Il concetto della risocializzazione è importante…

«Fondamentale. La domanda è sempre la stessa, quando vengono proposte iniziative a favore dei detenuti: qual è l’efficacia risocializzante di questo progetto? Quali benefici ne trae il detenuto in un’ottica proiettata non solo sul momento della detenzione, ma soprattutto verso la fine della detenzione? Ecco, questo progetto ha tutti i requisiti per poter iniziare in carcere e poi proseguire estendendosi all’esterno del carcere. È un’opportunità straordinaria per i detenuti i quali hanno così la possibilità di imparare un mestiere che sappiamo bene essere abbastanza di nicchia: però qui nella zona di Verona ci sono scuderie e maneggi in gran numero, quindi verosimilmente c’è la speranza che possano anche trovare un’occupazione».

Sembra di capire che lei abbia un’esperienza personale diretta con i cavalli…

«Quando ero bambina montavo a cavallo, sono nata in un paesino in montagna dove gli animali erano più numerosi degli abitanti e in famiglia avevamo i cavalli. Mia figlia monta a cavallo. Io i cavalli li amo, sono animali straordinari… ».

Ma la presenza fisica dei cavalli all’interno del carcere come sarà organizzata?

«I cavalli sono già presenti in carcere. La scuderia c’è già ormai da qualche anno. Tutto questo grazie a un progetto avviato anni fa con l’associazione Horse Valley, quando però non era ancora prevista la permanenza dei cavalli all’interno del carcere, cosa che è avvenuta in seguito grazie all’ampliamento del progetto con la sottoscrizione di una convenzione con l’istituto zooprofilattico delle Venezie: i primi cavalli erano soggetti sequestrati dal corpo forestale dello Stato e quindi consegnati in custodia al carcere. Adesso sono cavalli che hanno finito la loro carriera agonistica e quindi non avrebbero più una loro collocazione».

Anche in questo si dimostra l’importanza del cavallo nel rapporto con il mondo degli esseri umani…

«Il cavallo garantisce un enorme valore nel nostro contesto perché nel rapporto con il detenuto lo aiuta a responsabilizzarsi, ad avere capacità di autocontrollo e di autodeterminazione, oltre a dare la possibilità di una relazione emotiva e sentimentale, affettiva. Per stare con gli animali bisogna amarli e rispettarli, un esercizio di comportamento che si rivela molto utile poi anche nella relazione con gli altri esseri umani».

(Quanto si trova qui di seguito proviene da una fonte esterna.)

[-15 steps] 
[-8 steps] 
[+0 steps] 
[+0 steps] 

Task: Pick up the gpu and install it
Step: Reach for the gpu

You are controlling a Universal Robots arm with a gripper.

Questo è esattamente lo stesso motivo per cui Vincenzo Muccioli aveva creato la scuderia all’interno della comunità di San Patrignano.

«I detenuti in carcere e gli ospiti di San Patrignano hanno in comune un elemento: non aver rispettato le regole. E non aver saputo mantenere un impegno con costanza. Occuparsi di un cavallo vuol necessariamente dire rispettare una serie di regole, vuol dire costanza nell’impegno, continuità nell’impegno. Prendersi cura di qualcuno non vuol dire farlo sono quando se ne ha voglia: è un impegno che non ammette eccezioni, né cedimenti. Quindi stimola moltissimo il senso di responsabilità».

Quanti detenuti ci sono in carcere a Montorio?

«Più o meno cinquecento».

Questo nuovo progetto che li riguarderà è nato con il comitato regionale veneto della Fise e con Fieracavalli.

«Sì, da tanto tempo noi abbiamo un ottimo rapporto di collaborazione con Fieracavalli. Tutti gli anni mandiamo alcuni detenuti in fiera per lavorare con diverse mansioni, tipo l’allestimento dei box o degli stand e altre attività di volontariato. E a un certo punto con Fieracavalli e con Fise Veneto e dal confronto tra noi è nata l’idea di creare dei veri e propri corsi di formazione altamente qualificati e spendibili sul territorio».

Lei sembra entusiasta di questo progetto…

«È un progetto che prevede impegno, inclusione sociale, formazione professionale, lavoro, opportunità di riscatto e soprattutto pieno e totale rispetto del dettato costituzionale: io in quanto direttrice di carcere guardo il progetto in quest’ottica. E con entusiasmo, sì!».